Task details | Please count the lines in the data below that mention the word "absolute", then give only the total.

Supplied information |
· · ·

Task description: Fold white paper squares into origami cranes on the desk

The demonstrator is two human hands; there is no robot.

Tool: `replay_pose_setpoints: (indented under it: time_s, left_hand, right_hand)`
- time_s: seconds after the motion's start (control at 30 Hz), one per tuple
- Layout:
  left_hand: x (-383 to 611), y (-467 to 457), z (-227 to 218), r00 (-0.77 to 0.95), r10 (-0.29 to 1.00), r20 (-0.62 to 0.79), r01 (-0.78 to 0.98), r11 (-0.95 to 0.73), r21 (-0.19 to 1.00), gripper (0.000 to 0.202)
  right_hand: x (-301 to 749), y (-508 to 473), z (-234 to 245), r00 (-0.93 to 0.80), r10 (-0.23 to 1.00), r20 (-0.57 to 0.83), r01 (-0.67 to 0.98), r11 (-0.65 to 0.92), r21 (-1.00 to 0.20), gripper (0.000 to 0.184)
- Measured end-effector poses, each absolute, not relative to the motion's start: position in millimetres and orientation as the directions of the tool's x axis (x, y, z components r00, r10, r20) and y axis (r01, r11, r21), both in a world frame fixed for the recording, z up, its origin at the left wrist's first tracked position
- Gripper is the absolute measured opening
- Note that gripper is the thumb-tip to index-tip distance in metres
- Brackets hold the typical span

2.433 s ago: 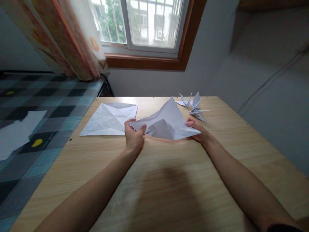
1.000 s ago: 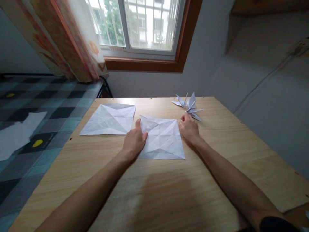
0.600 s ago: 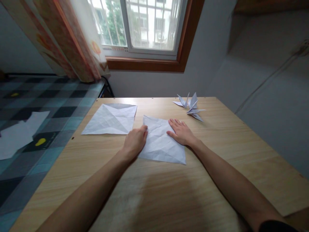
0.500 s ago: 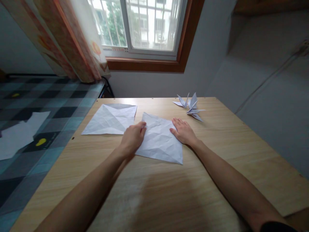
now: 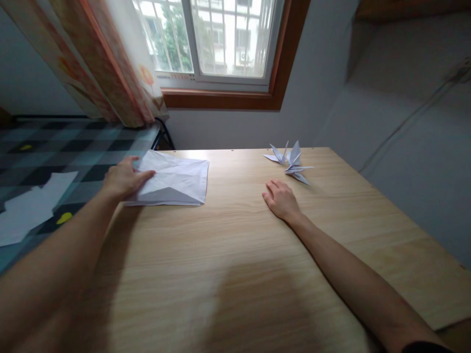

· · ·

Problem solution | 2